Turning 25 on the 25th signified a golden birthday, my golden birthday. There was no big party, no popping bottles in some club somewhere, and certainly no tiara or sash. There was, however, cake. And I got to eat it, too. Instead of one celebration on one day, there were quite a few sprinkled about the days before and after the 25th. Micro-celebrations of something more than just a number.
I approached my quarter life with excitement, anticipation and an eager ownership to take the reigns of my journey. It became evident fairly quickly that I wasn’t about to go it alone, nor I had I ever, on any given birthday. Surrounding me was a warmth of family and friends, new and old, and a reconnection with siblings and cousins I had spent my childhood adventuring as imaginary superheroes. The doppelgangers of who we turned out to be; our altered selves from some other time. And the sweetness of good storytelling, both in the listening and living sense.
I was listening not only to the tall tales of our shared past or the idyllic dreams of our futures, but to the greater undercurrent that prompted these conversations. Where were we going? None of us were in control. But we were together, along for the ride. Best to buckle in and put your hands up. What a paradox to wanting to take control of your life at such a pivotal age, determined to change the course of a life yet to live and almost certain you were born to discover. If there was anything that I learned in the past week, it was how enjoyable life is when these things don’t consume you. Suddenly, it was all about the adventure. That was where the real stories were hidden. How we were going to tell them was entirely up to us.
For me, it was with a little more patience, a little more kindness, and a little more daring. Being bold doesn’t mean you have to be a rebel. It just means you have to defy your own logic. On my 25th birthday, I shattered the notion of the “power of one”. I already believed in it and knew it was true. It could be done, I had been doing it. It was written in all the previous chapters of my life.
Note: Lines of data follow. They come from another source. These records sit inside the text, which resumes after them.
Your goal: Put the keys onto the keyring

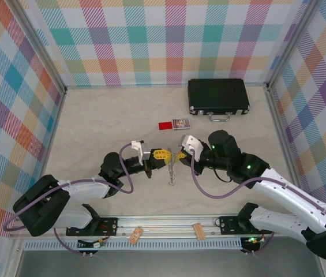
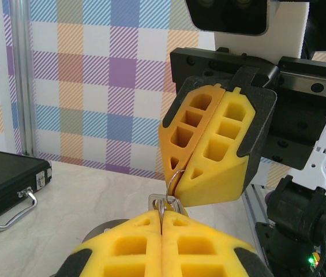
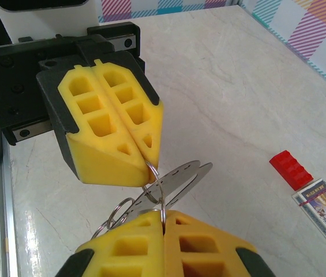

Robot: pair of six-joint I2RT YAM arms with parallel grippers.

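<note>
- The keyring (image 3: 151, 183) hangs in the air between your two grippers, above the middle of the table (image 1: 93, 127). The keys (image 3: 181, 178) fan out beside it as flat silver blades.
- Your left gripper (image 3: 145, 163) has its yellow fingers pressed together on the upper part of the wire loop.
- Your right gripper (image 3: 164, 214) pinches the loop from the opposite side, its fingers likewise closed. You cannot tell whether it also catches a key head.
- Holding from both sides, by my judgement, keeps the loop steady so a key can be worked along the wire.
- In the overhead view, a thin metal part (image 1: 171, 172) dangles below the grip.
- The black case (image 1: 218, 96) at the far edge is shut, so you cannot tell what it holds.
</note>
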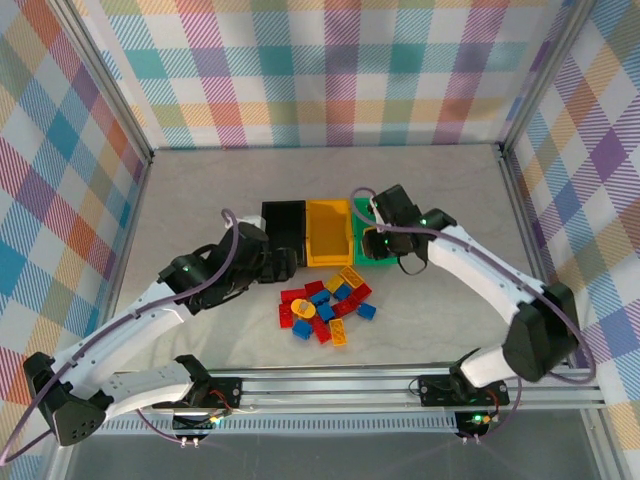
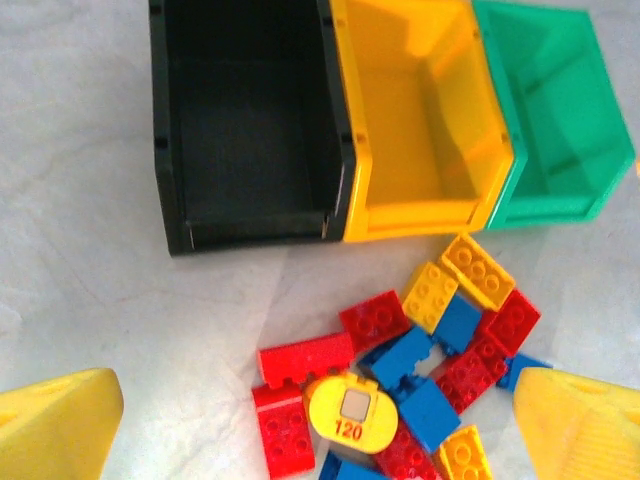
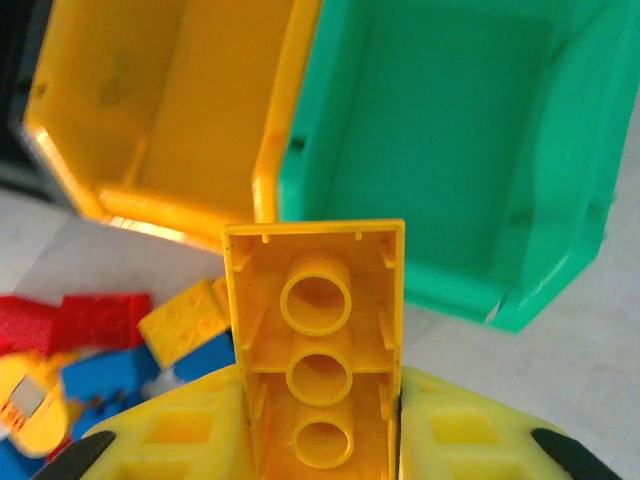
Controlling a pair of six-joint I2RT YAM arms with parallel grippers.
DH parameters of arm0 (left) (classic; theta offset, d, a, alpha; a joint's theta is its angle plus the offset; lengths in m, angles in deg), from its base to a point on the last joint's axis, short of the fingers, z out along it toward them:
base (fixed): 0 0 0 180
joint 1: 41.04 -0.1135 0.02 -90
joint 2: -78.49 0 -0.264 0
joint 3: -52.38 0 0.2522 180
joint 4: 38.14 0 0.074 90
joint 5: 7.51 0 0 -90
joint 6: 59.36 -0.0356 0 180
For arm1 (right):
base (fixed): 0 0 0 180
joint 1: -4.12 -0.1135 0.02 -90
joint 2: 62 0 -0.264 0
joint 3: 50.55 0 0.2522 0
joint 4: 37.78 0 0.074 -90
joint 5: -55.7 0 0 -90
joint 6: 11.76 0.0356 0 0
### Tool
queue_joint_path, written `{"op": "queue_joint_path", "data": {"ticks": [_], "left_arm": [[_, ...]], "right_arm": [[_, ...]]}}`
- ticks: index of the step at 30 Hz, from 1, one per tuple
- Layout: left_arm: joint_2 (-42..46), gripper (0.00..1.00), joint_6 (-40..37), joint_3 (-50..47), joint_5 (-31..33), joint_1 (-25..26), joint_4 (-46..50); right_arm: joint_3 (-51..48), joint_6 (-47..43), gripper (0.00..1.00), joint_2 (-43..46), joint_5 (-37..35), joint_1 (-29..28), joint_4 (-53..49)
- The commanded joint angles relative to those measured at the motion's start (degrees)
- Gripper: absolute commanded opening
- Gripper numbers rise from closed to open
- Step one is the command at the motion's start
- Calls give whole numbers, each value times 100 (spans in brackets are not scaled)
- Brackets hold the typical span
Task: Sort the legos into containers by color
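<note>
The right gripper [image 3: 320,430] clamps a yellow brick [image 3: 318,320], its hollow underside showing three round tubes, above the near rims of the yellow bin [image 3: 150,130] and green bin [image 3: 450,130]. The left gripper [image 2: 320,425] hangs wide open over the pile [image 2: 400,370].

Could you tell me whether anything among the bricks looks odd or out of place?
Yes: a rounded yellow piece marked 120 lies among the rectangular studded bricks, unlike any of them.

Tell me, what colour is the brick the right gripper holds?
Yellow. The brick shows best in the right wrist view.
</note>
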Motion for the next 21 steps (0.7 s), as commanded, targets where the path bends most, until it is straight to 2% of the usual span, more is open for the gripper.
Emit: {"op": "queue_joint_path", "data": {"ticks": [1,6,13,17,21], "left_arm": [[122,100,456,-110,237,243,553],[97,99,857,-238,320,742,893],[-50,94,1345,-569,317,1310,896],[-253,87,1515,-658,324,1635,780],[-562,80,1623,-636,321,1962,629]], "right_arm": [[426,-400,27,-512,236,362,181],[1000,-594,28,-1313,377,642,239],[1595,-700,49,-2017,593,904,161],[1729,-727,59,-1950,559,908,27],[1522,-639,60,-1474,513,909,-39]]}}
This new one, though, deserved something more for my character. Something much more special. It may have something to do with my 28% caregiver persona, or it may have to do with seeing myself in a different light: one that enjoys dreaming with strangers, sharing my passion with those who may not know me quite as well as my close-knit sweater vest of family and friends. Caring doesn’t just mean giving care to the ones you love. Sometimes, it just means sharing the things you love with others. I’ll call it “the power of plenty.” And it will weave the fabric for the rest of my sweater, one that gets warmer with every stitch, every fiber. Kind of like the binding of a good book, where the best stories are kept.